▸ Task directions
Go through the lines below and copy each one that holds the string "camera".

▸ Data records
========================================================================

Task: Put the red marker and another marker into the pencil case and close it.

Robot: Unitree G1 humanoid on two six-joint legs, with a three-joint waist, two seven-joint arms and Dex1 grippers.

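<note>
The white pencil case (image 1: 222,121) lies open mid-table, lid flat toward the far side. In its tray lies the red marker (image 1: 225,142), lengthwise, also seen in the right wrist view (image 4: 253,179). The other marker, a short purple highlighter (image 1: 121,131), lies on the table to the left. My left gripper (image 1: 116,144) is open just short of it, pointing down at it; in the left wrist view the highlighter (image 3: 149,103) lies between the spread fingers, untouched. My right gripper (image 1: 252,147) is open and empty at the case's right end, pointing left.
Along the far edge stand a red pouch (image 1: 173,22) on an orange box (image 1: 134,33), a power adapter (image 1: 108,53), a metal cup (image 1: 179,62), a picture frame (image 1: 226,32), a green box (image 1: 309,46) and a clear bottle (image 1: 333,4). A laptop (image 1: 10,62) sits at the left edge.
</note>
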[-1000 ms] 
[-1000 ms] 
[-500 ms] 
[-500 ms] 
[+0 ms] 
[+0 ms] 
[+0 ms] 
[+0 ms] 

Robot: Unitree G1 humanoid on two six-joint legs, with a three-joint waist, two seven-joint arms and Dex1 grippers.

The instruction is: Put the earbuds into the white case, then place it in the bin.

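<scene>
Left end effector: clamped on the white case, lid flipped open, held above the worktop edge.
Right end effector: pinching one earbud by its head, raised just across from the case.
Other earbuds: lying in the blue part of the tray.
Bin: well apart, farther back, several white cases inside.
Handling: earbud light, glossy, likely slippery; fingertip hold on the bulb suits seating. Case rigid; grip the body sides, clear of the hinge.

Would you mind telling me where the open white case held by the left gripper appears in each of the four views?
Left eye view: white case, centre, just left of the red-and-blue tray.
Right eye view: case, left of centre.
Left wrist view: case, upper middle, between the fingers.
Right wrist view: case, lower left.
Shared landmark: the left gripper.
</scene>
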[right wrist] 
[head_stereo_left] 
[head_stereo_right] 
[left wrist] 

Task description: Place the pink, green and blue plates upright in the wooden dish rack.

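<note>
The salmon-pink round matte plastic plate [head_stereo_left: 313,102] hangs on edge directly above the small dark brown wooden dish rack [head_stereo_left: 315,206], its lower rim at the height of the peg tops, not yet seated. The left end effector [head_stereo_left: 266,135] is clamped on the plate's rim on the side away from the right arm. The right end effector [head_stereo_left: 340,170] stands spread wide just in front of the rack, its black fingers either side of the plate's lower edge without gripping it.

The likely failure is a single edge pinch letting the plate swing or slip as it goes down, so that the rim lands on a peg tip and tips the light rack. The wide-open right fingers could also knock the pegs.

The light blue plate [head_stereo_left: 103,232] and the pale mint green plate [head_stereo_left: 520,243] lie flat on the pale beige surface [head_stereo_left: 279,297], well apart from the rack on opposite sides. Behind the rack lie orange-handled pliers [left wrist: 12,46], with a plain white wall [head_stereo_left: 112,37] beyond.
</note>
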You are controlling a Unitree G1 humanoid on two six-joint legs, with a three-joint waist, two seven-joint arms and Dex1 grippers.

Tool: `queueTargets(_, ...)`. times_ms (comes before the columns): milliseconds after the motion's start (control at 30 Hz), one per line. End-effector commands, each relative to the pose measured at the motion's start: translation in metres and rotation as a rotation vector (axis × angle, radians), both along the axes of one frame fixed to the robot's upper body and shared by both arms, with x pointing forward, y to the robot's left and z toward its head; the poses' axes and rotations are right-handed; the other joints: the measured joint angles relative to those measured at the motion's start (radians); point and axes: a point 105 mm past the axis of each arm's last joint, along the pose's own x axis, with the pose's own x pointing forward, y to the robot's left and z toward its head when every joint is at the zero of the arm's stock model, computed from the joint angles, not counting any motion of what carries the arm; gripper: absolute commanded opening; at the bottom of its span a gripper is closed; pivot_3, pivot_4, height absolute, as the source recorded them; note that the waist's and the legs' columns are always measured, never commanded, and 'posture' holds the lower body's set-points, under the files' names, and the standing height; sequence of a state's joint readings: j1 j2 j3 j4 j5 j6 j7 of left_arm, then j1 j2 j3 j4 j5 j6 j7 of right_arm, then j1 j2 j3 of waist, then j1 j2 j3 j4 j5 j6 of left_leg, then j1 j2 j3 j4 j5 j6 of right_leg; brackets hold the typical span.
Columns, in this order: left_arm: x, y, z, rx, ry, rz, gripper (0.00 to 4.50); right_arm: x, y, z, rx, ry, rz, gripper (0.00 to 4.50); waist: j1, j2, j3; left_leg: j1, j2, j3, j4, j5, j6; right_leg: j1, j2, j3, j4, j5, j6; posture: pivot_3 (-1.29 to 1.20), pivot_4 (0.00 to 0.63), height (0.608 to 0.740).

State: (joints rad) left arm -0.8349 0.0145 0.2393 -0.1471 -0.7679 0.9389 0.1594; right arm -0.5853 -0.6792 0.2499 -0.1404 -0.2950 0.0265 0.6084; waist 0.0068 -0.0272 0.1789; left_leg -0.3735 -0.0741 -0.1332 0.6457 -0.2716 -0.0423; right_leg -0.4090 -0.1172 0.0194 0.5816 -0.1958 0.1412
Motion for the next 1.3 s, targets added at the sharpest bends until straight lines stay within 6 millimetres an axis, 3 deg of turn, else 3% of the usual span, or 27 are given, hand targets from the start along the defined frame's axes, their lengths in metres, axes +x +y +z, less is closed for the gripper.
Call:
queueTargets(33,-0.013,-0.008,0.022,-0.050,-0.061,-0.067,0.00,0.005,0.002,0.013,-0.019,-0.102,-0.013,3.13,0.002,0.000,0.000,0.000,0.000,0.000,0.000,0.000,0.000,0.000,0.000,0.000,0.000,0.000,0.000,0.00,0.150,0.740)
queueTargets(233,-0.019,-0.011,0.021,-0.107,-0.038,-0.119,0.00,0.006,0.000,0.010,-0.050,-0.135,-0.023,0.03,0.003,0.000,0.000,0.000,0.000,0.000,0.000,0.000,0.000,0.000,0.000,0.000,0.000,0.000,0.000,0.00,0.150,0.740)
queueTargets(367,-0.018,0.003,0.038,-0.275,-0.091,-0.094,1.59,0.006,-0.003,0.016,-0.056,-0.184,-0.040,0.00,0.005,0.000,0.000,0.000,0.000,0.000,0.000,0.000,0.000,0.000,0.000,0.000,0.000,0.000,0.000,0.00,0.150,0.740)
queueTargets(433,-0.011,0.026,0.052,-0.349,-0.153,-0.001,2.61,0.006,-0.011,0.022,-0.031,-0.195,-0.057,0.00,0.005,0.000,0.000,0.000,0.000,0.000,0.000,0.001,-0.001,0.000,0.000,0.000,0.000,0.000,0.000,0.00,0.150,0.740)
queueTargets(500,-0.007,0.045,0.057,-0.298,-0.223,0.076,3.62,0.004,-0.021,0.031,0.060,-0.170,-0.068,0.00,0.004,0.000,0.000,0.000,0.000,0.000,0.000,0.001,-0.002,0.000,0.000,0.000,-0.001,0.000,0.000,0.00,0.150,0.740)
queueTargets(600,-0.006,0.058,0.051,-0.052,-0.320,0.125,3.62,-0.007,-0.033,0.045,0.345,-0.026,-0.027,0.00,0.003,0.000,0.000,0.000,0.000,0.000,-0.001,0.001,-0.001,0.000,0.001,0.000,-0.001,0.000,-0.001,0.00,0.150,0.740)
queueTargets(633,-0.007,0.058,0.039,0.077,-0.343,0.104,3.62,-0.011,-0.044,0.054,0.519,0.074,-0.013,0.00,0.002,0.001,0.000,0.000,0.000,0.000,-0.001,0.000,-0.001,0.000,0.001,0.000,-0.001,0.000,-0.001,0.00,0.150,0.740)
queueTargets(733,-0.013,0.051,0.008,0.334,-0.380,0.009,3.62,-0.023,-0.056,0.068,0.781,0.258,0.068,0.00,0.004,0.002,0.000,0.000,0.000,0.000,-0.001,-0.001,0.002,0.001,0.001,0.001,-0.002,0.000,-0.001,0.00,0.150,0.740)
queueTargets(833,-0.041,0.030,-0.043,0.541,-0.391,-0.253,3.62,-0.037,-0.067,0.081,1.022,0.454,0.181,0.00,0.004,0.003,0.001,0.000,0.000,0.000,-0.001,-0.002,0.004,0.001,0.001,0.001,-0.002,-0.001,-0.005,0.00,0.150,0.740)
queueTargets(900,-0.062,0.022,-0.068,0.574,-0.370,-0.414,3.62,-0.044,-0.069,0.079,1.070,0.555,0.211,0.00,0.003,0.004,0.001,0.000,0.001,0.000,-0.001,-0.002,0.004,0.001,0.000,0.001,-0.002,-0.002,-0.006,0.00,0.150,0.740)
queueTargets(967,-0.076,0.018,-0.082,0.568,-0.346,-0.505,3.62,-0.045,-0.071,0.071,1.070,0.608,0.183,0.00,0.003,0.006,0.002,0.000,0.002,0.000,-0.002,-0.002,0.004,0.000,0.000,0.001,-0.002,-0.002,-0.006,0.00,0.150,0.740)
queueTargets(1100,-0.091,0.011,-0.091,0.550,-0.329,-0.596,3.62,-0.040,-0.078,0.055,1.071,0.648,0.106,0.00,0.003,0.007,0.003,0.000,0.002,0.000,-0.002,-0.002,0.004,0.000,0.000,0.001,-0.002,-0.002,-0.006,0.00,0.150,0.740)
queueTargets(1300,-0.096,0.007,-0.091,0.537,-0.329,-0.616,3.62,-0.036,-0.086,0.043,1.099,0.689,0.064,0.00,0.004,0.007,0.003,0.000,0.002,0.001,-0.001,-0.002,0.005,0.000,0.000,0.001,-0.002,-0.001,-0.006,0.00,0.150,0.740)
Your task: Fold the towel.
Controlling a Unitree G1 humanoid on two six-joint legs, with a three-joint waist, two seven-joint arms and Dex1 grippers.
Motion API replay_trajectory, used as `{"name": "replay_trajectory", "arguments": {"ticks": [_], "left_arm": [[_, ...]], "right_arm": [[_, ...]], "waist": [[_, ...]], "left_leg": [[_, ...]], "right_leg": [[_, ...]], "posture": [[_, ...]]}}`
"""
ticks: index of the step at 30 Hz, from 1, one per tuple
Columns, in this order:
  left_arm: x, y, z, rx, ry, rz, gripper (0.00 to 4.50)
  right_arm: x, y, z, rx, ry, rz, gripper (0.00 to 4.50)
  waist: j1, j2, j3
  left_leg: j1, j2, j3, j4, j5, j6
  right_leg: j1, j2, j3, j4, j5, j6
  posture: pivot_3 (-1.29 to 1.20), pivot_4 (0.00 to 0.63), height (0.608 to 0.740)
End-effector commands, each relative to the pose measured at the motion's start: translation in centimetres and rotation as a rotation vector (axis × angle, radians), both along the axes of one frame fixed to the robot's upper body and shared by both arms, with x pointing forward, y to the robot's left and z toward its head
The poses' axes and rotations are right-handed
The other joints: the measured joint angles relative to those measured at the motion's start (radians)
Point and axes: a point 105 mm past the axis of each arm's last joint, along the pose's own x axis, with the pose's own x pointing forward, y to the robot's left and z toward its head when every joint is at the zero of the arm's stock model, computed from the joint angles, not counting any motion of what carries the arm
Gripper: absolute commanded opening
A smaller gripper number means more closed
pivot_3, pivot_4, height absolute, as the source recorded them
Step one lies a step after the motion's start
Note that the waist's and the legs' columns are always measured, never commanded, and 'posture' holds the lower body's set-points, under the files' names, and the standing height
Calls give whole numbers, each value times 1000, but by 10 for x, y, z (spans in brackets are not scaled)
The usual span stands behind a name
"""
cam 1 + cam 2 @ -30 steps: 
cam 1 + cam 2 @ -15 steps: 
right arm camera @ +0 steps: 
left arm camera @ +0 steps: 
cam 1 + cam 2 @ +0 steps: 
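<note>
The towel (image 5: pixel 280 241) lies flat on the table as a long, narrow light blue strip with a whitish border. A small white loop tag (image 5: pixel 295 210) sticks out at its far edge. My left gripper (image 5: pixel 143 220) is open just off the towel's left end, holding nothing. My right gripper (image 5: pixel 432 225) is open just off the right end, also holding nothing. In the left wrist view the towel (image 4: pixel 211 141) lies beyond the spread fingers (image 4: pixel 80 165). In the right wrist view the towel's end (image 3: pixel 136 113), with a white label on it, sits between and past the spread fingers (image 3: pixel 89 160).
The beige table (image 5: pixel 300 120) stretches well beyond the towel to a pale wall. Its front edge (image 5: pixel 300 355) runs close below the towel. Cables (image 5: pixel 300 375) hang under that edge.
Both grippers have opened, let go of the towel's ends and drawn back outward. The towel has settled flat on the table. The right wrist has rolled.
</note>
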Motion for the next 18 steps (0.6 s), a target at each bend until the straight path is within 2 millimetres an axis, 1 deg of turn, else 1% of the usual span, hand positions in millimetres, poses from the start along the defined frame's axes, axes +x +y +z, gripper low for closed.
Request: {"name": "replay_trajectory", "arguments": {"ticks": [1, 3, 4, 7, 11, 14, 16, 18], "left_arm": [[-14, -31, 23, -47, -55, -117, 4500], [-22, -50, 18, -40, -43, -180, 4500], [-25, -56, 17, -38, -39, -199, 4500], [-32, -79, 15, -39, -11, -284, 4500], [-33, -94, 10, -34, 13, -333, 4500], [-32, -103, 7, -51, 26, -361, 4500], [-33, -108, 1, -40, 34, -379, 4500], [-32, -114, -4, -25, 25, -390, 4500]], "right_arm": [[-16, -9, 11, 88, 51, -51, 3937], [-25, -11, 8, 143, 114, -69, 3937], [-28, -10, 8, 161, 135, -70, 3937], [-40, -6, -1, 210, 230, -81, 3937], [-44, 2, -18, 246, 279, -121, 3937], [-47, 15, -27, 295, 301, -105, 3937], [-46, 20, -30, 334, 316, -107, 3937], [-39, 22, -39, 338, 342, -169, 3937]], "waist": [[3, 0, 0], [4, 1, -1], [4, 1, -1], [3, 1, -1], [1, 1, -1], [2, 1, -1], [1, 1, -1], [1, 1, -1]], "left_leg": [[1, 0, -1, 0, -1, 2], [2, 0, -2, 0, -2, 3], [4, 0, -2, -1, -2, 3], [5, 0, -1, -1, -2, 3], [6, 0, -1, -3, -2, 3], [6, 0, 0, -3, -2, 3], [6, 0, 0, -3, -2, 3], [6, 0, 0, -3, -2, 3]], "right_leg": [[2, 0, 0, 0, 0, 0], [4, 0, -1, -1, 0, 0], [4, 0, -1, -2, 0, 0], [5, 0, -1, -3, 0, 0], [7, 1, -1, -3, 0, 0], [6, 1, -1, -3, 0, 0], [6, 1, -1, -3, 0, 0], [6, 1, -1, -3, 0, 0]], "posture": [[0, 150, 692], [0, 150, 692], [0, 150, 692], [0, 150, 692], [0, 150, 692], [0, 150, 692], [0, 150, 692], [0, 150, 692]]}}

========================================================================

▸ Exercise response
right arm camera @ +0 steps: 
left arm camera @ +0 steps: 

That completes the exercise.